I will serve as a TPC member for the performance track in SC'17.

HiPC 2016
Sep 2016

Our paper titled "CMT-bone - A Proxy Application for Compressible Multiphase Turbulent Flows" has been accepted in the 23rd IEEE International Conference on High Performance Computing, Data, and Analytics that will be held in Hyderabad, India during Dec 19-22 2016.

SC16
Aug 2016

My paper with the title "A Machine Learning Framework for Performance Coverage Analysis of Proxy Applications" has been accepted in the International Conference for High Performance Computing, Networking, Storage and Analysis (SC) 2016! 

LEARN@LLNL
May 2016

Started my own project as the PI on applying machine-learning to analyze application performance. The coolest parts of my project are (a) managing an awesome team; (b) working directly with the applications that are important for LLNL. Excited!

IPDPS
May 2016

Attending IPDPS 2016 in Chicago.
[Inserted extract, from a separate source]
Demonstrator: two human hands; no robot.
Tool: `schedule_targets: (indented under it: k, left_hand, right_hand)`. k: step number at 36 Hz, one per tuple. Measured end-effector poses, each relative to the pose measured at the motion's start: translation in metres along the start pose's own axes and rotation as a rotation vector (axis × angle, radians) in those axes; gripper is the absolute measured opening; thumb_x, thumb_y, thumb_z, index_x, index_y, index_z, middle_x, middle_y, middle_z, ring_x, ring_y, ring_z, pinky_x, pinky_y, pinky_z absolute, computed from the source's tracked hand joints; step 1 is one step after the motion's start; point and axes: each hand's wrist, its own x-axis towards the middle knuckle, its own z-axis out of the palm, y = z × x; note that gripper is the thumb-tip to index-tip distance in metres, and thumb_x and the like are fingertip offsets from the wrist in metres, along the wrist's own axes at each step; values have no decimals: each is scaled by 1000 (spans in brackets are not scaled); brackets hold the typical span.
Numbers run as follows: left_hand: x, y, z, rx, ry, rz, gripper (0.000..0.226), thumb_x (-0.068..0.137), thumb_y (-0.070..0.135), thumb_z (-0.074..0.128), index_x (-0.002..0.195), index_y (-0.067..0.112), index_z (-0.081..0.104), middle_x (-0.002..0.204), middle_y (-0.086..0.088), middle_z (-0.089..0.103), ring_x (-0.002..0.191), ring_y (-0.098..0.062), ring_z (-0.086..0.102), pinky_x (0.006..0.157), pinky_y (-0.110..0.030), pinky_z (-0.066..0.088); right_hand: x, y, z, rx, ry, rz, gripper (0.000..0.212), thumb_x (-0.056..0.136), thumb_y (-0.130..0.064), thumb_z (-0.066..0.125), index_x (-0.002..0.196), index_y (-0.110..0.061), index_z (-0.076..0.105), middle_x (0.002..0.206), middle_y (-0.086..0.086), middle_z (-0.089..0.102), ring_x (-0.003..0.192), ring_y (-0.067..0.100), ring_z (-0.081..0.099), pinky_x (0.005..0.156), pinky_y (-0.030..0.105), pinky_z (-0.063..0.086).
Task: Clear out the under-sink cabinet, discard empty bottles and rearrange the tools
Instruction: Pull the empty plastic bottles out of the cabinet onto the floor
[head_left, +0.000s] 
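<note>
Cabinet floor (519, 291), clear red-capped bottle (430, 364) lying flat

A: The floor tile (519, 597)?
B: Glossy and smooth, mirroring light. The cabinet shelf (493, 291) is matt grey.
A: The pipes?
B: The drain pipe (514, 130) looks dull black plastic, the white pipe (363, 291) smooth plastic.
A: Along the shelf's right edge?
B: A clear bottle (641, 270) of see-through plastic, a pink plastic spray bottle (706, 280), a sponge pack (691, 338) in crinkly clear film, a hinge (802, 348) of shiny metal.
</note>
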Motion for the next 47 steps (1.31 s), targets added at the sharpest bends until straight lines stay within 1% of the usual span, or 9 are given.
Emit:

Our paper on "I/O aware power shifting" will be presented in the "I/O and Storage Track".

LEARN proposal
Mar 2016

Heard back from the LLNL research council and they are interested to move forward with my LEARN proposal. The idea is about developing machine-learning techniques for correlating a plethora of system performance metrics to application performance.

PC
Jan 2016

I have been invited as a Program Committee member at the workshop "Tools for Program Development and Analysis in Computational Science" co-located with ICCS 2016. 

IPDPS 2016
Dec 2015

Our paper titled "I/O Aware Power Shifting" has been accepted in IPDPS 2016.

FTA
Oct 2015

Our paper titled "Fault Tolerance Assistant (FTA): An Exception Handling Approach for MPI Programs" has been accepted in the ExaMPI workshop at SC'15.

Best poster 2015
Aug 2015

Our poster titled "Towards Scientific-Data Compression Using Variable Clustering" received the Best Poster Award in the Computation Directorate's scholar poster session at LLNL.

IJHPCA
Jul 2015

Our paper titled "Exploring the MPI Tool Information Interface: Features and Capabilities" has been accepted in IJHPCA.

JoGC
June 2014


My work titled "Reliable and Efficient Distributed Checkpointing System for Grid Environments" has been accepted in Journal of Grid Computing.

ERC
Mar 2015

My work on proxy application validation is one of the few projects that have been selected to showcase LLNL's research in achieving the laboratory's mission to the External Review Committee (ERC). 

JOWOG
Feb 2015

I presented my work on proxy application validation at the Joint Operations Weapons Operations Group (JOWOG) 34 meeting at Sandia National Laboratory in New Mexico.

SC'14 poster
Nov 2014

Our poster on the feasibility of applying lossy compression on checkpoints has been accepted in SC'14.

Best poster'14
Aug 2014

Our poster titled "Lossy Compression for Checkpointing: Fallible or Feasible?" received the Best Poster Award in the 2014 Computation Directorate's scholar poster symposium.

Best poster'14
April 2014

My poster on proxy application validation secured the 2nd place in Computation's Annual Postdoc Poster Symposium.